Rapport du Secrétaire général sur la situation en Somalie (S/2004/804)

Ce rapport, publié le 8 octobre dernier, décrit les progrès réalisés par la Conférence de réconciliation nationale en Somalie, la situation en matière de sécurité et les activités humanitaires et de développement mises en œuvre par les programmes et organismes des Nations Unies.  Il couvre la période écoulée depuis le 9 juin 2004, date du dernier rapport sur la question.

Les progrès observés au cours des dernières semaines à la Conférence de réconciliation nationale, organisée à Mbagathi (Somalie) sous les auspices de l’Autorité intergouvernementale pour le développement (IGAD), sont dignes d’éloges, estime le Secrétaire général.  À la mi-septembre, 268 des 275 députés du Parlement fédéral de transition avaient prêté serment, les sept députés restant ayant été empêchés de se rendre à Nairobi en raison d’une mauvaise santé ou de problèmes logistiques. 

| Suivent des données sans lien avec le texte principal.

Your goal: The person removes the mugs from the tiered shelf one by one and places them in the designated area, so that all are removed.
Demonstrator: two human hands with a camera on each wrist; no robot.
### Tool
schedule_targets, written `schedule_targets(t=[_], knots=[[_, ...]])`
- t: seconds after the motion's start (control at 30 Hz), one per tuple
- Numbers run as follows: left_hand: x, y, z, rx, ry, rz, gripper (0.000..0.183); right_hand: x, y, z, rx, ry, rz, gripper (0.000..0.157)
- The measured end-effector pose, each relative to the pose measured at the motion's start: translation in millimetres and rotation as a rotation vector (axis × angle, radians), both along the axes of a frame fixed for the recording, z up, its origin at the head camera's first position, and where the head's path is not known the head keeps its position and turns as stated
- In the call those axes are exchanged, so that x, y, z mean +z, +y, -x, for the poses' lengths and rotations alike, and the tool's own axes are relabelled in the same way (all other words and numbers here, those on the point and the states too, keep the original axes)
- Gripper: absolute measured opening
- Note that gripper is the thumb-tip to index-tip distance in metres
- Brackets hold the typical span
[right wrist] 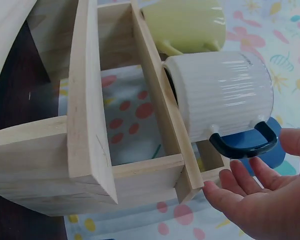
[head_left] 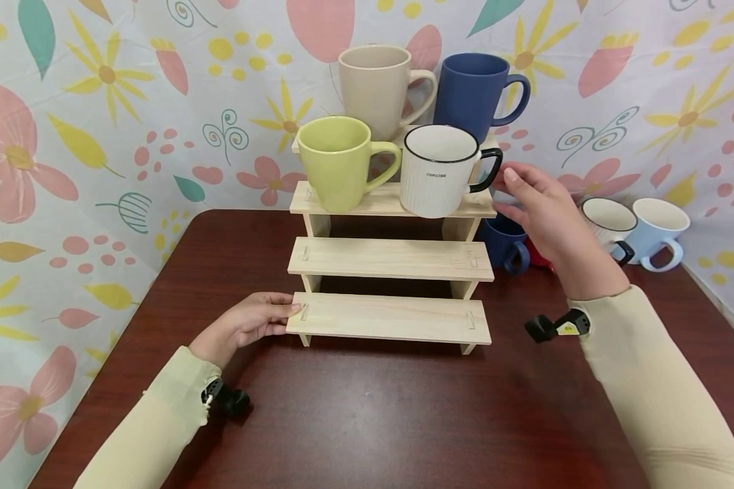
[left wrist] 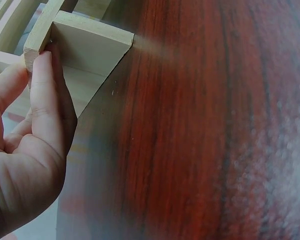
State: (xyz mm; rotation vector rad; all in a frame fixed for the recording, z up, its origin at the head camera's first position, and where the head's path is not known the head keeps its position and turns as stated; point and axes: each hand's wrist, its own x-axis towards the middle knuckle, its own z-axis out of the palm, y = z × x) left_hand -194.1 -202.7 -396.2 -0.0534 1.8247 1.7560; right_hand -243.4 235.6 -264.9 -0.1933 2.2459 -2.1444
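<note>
A stepped wooden display rack [head_left: 391,259] stands on the dark table. At its lowest step's left end, my left hand [head_left: 257,321] pinches the board; in the left wrist view the thumb and fingers [left wrist: 44,95] lie on opposite sides of the wood. A white ribbed mug [head_left: 434,187] with a black rim stands on the second step from the top, handle to the right. Beside that black handle [right wrist: 242,150] is my right hand [head_left: 550,214], thumb and fingers spread apart and not closed round it. A yellow-green mug [head_left: 335,166] shares this step.
On the top step are a beige mug [head_left: 373,88] and a blue mug [head_left: 467,95]. Behind my right arm stand a dark blue mug [head_left: 503,239], a white mug with black handle [head_left: 605,221], a light blue mug [head_left: 660,234] and something red, partly hidden. A floral cloth [head_left: 232,88] hangs behind.
</note>
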Motion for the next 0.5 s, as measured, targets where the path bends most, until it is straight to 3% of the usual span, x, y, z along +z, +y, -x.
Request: schedule_targets(t=[0.23, 0.5], knots=[[0.1, -0.6, -0.1, -0.002, -0.001, 0.001, 0.03, 5.8, -1.8, 8.8, 0.009, -0.006, -0.044, 0.064], [-0.2, -0.3, 0.9, -0.005, -0.001, -0.003, 0.036, 14.9, -2.7, 19.4, 0.069, -0.009, -0.054, 0.039]])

Entre-temps, le Bureau politique des Nations Unies pour la Somalie, l’équipe de pays des Nations Unies et les donateurs ont poursuivi leurs efforts afin d’élaborer des projets de plan visant à appuyer le futur gouvernement fédéral et les institutions de transition en Somalie pendant la période suivant la Conférence.

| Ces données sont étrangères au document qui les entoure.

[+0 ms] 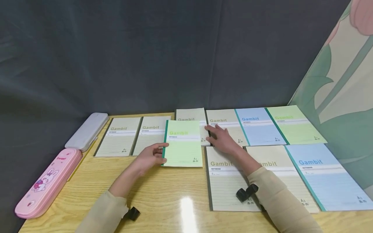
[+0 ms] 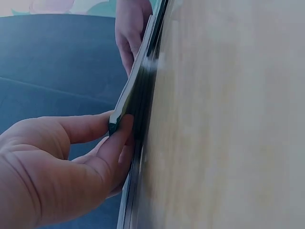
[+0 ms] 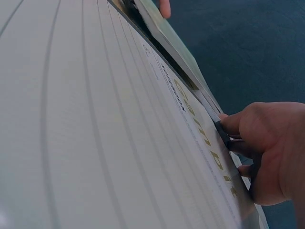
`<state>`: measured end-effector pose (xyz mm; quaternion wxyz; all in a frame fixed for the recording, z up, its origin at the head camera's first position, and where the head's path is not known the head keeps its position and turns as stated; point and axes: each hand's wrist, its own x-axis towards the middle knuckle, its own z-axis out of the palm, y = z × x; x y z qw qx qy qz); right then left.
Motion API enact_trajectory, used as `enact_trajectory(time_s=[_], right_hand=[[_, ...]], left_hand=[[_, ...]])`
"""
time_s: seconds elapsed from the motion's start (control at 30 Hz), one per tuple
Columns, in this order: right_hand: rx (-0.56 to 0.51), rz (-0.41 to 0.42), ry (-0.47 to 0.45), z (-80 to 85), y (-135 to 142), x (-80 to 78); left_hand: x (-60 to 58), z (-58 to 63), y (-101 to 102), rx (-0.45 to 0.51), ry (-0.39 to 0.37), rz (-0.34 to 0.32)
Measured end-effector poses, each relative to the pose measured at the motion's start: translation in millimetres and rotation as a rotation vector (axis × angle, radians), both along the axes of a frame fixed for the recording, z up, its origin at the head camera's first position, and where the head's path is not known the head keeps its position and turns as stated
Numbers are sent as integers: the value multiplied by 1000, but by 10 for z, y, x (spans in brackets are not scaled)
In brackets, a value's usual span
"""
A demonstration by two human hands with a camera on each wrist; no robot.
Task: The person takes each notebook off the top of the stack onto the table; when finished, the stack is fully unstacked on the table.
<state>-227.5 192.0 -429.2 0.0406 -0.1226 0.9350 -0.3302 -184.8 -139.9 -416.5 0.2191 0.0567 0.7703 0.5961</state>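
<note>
My left hand grips a light green notebook by its dark green spine. In the left wrist view, the thumb and fingers pinch the notebook's edge, which is tilted up. This notebook partly covers a beige notebook in the back row and the edge of another beige notebook to its left. My right hand rests its fingertips where two back-row beige notebooks meet, touching the right-hand one. In the right wrist view, a large beige notebook lies before that hand.
Blue and green notebooks continue the back row rightward. In front lie two beige notebooks and a blue one. A pink pencil case and a white case line the table's left edge. A dark curtain hangs behind.
</note>
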Motion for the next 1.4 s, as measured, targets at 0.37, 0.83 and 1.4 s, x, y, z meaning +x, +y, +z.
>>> enact_trajectory(time_s=[0.37,0.83,1.4], right_hand=[[7,-4,-10,0,-14,-7],[0,-1,-13,34,-27,0],[9,-7,-11,25,-2,-11]], left_hand=[[405,-12,-60,20,-31,-80],[864,-4,-69,67,-69,-89],[1257,14,-120,-48,-80,-134]])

Cependant, la situation sur le plan de la sécurité demeure précaire.  Des tensions occasionnelles sont apparues au « Puntland » et les affrontements entre clans et à l’intérieur des clans ont persisté dans le centre et le sud du pays, y compris à Mogadishu.  Pour une large part, cette insécurité résulte de la criminalité, de la délinquance, des accrochages entre milices rivales pour le contrôle des routes, des ports, des aéroports et autres ressources au niveau local, explique le Secrétaire général.

Au stade actuel d’avancement du processus de paix en Somalie, il faudra vraisemblablement prévoir un renforcement du rôle et de la présence des Nations Unies en vue de la consolidation de la paix, observe-t-il.  À ce titre, le Secrétaire général préconise que les ressources mises à disposition du Bureau politique des Nations Unies pour la Somalie pour 2004-2005 soient maintenues à leur niveau actuel, et lance un nouvel appel pour que des contributions à la mesure des besoins soient versées au titre de l’Appel global révisé en faveur de la Somalie.